Link Building or Content Building?

April 21st, 2014

link building or content building8 Good Reasons to Concentrate on Content, not on Links

So you have your business website set up to draw visitors from all over Orange County. It’s ready to entice them and convert them or at the very least to get an email address off of them. Now you have some place to continue adding content, like a blog or a customer service portal with easy navigation so that all of your visitors can find what they need and remain thankful to you for providing it.

Now the question is, do you concentrate more on building more content? Or do you work on linking more, other, highly ranked sites back to your existing content? That debate continues.

For lots of us big mouth experts, the answer is easy.

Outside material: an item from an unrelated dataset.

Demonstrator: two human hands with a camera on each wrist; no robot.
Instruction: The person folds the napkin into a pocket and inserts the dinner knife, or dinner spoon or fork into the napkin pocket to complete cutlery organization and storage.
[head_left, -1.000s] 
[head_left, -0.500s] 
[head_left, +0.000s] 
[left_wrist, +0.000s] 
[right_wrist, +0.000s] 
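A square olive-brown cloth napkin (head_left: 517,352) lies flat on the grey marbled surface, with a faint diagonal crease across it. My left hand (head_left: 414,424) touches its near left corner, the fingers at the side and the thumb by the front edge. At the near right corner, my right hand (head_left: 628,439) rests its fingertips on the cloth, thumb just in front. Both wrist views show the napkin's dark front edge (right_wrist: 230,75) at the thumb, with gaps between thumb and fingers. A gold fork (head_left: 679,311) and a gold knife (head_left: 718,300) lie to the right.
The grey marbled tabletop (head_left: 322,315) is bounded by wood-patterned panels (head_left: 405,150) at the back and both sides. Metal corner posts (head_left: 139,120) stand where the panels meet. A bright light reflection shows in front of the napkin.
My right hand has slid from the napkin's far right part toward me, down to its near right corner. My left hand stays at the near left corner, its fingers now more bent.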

For the Orange County small business owner, it’s still, often, not so clear. Let’s look at it this way.

1) Content is the Far More Affordable Option

Most of the link builders you’ll meet are going to give you valueless or even damaging links. That’s the nature of the game. Links that are easy to get are useless and the people who can really build valuable links will really make you pay for them. The results still won’t be as good as what you can do with quality organic content and organic back linking.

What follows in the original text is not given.